### [ACTIVITY]
Nothing in the records should differ when they are repeated. Restate them word for word.

### [GIVEN RECORDS]
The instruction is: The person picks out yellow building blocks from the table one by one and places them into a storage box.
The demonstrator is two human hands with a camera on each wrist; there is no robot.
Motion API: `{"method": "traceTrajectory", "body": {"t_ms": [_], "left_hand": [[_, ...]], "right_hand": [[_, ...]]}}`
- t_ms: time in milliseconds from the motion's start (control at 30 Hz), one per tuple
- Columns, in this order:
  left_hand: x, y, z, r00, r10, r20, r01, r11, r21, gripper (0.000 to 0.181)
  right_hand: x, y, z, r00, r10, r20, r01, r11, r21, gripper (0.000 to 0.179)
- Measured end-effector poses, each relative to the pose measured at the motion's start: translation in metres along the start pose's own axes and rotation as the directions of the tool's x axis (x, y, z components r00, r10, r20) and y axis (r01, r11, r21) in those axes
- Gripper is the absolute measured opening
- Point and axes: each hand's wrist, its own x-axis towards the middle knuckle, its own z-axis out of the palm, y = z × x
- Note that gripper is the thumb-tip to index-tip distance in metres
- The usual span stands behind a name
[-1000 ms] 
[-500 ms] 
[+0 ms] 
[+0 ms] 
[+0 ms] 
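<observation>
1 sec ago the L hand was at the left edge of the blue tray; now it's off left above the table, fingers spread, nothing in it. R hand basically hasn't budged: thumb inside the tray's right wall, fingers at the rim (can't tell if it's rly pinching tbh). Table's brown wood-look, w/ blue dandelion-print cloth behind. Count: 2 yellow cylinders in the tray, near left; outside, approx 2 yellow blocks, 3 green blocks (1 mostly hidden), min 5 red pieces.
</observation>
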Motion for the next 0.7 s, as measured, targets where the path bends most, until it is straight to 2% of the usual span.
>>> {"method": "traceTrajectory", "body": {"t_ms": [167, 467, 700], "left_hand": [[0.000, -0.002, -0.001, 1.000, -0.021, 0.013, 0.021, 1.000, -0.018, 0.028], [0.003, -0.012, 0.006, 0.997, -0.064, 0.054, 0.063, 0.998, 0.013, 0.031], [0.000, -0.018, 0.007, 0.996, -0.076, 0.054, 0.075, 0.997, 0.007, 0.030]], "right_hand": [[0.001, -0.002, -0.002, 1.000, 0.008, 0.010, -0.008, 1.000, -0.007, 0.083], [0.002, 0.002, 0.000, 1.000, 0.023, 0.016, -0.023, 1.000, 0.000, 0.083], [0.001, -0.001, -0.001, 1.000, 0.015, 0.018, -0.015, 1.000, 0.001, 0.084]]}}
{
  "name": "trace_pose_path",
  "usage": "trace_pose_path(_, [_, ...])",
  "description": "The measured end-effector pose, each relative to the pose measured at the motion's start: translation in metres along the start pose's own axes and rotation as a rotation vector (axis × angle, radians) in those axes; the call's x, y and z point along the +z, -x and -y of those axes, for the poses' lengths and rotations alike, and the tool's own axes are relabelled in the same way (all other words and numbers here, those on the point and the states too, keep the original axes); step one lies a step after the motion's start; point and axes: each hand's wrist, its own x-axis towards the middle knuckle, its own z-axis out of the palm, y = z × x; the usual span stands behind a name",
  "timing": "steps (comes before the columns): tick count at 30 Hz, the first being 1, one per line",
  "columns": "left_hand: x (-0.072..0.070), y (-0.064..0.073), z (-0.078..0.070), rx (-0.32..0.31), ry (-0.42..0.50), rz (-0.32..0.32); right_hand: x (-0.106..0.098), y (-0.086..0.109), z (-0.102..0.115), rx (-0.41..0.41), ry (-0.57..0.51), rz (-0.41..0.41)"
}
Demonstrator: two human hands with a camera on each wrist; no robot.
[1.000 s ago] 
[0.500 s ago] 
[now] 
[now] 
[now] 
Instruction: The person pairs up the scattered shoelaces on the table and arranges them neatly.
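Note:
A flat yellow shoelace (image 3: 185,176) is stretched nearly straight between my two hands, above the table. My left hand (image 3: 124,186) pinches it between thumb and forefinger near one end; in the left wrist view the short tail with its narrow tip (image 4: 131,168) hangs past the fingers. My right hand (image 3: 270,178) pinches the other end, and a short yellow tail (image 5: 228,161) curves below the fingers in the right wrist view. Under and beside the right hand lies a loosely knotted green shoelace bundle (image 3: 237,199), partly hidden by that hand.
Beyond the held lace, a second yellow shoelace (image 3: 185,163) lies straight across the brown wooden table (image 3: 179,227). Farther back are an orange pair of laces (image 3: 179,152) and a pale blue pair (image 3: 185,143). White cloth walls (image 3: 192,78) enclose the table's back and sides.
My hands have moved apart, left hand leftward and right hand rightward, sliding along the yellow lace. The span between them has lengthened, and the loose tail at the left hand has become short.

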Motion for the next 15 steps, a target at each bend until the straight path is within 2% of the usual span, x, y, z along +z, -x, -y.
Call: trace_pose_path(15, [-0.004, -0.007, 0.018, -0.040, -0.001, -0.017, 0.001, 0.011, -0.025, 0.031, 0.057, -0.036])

### [ANSWER TO THIS EXERCISE]
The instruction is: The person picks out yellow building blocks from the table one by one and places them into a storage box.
The demonstrator is two human hands with a camera on each wrist; there is no robot.
Motion API: `{"method": "traceTrajectory", "body": {"t_ms": [_], "left_hand": [[_, ...]], "right_hand": [[_, ...]]}}`
- t_ms: time in milliseconds from the motion's start (control at 30 Hz), one per tuple
- Columns, in this order:
  left_hand: x, y, z, r00, r10, r20, r01, r11, r21, gripper (0.000 to 0.181)
  right_hand: x, y, z, r00, r10, r20, r01, r11, r21, gripper (0.000 to 0.179)
- Measured end-effector poses, each relative to the pose measured at the motion's start: translation in metres along the start pose's own axes and rotation as the directions of the tool's x axis (x, y, z components r00, r10, r20) and y axis (r01, r11, r21) in those axes
- Gripper is the absolute measured opening
- Point and axes: each hand's wrist, its own x-axis towards the middle knuckle, its own z-axis out of the palm, y = z × x
- Note that gripper is the thumb-tip to index-tip distance in metres
- The usual span stands behind a name
[-1000 ms] 
[-500 ms] 
[+0 ms] 
[+0 ms] 
[+0 ms] 
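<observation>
1 sec ago the L hand was at the left edge of the blue tray; now it's off left above the table, fingers spread, nothing in it. R hand basically hasn't budged: thumb inside the tray's right wall, fingers at the rim (can't tell if it's rly pinching tbh). Table's brown wood-look, w/ blue dandelion-print cloth behind. Count: 2 yellow cylinders in the tray, near left; outside, approx 2 yellow blocks, 3 green blocks (1 mostly hidden), min 5 red pieces.
</observation>
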Motion for the next 0.7 s, as measured, targets where the path bends most, until it is straight to 2% of the usual span.
>>> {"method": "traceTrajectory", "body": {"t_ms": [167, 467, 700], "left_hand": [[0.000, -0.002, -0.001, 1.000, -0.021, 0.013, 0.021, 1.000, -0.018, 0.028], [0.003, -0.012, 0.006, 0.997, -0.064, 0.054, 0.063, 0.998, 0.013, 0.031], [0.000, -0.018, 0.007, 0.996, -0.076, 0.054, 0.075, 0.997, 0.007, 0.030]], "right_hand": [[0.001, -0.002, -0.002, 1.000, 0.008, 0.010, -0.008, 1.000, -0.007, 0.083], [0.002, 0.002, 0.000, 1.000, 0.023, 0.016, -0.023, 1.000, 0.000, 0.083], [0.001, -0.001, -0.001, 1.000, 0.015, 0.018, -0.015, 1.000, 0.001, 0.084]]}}
{
  "name": "trace_pose_path",
  "usage": "trace_pose_path(_, [_, ...])",
  "description": "The measured end-effector pose, each relative to the pose measured at the motion's start: translation in metres along the start pose's own axes and rotation as a rotation vector (axis × angle, radians) in those axes; the call's x, y and z point along the +z, -x and -y of those axes, for the poses' lengths and rotations alike, and the tool's own axes are relabelled in the same way (all other words and numbers here, those on the point and the states too, keep the original axes); step one lies a step after the motion's start; point and axes: each hand's wrist, its own x-axis towards the middle knuckle, its own z-axis out of the palm, y = z × x; the usual span stands behind a name",
  "timing": "steps (comes before the columns): tick count at 30 Hz, the first being 1, one per line",
  "columns": "left_hand: x (-0.072..0.070), y (-0.064..0.073), z (-0.078..0.070), rx (-0.32..0.31), ry (-0.42..0.50), rz (-0.32..0.32); right_hand: x (-0.106..0.098), y (-0.086..0.109), z (-0.102..0.115), rx (-0.41..0.41), ry (-0.57..0.51), rz (-0.41..0.41)"
}
Demonstrator: two human hands with a camera on each wrist; no robot.
[1.000 s ago] 
[0.500 s ago] 
[now] 
[now] 
[now] 
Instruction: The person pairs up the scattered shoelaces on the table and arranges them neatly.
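Note:
A flat yellow shoelace (image 3: 185,176) is stretched nearly straight between my two hands, above the table. My left hand (image 3: 124,186) pinches it between thumb and forefinger near one end; in the left wrist view the short tail with its narrow tip (image 4: 131,168) hangs past the fingers. My right hand (image 3: 270,178) pinches the other end, and a short yellow tail (image 5: 228,161) curves below the fingers in the right wrist view. Under and beside the right hand lies a loosely knotted green shoelace bundle (image 3: 237,199), partly hidden by that hand.
Beyond the held lace, a second yellow shoelace (image 3: 185,163) lies straight across the brown wooden table (image 3: 179,227). Farther back are an orange pair of laces (image 3: 179,152) and a pale blue pair (image 3: 185,143). White cloth walls (image 3: 192,78) enclose the table's back and sides.
My hands have moved apart, left hand leftward and right hand rightward, sliding along the yellow lace. The span between them has lengthened, and the loose tail at the left hand has become short.
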
Motion for the next 15 steps, a target at each bend until the straight path is within 2% of the usual span, x, y, z along +z, -x, -y.
Call: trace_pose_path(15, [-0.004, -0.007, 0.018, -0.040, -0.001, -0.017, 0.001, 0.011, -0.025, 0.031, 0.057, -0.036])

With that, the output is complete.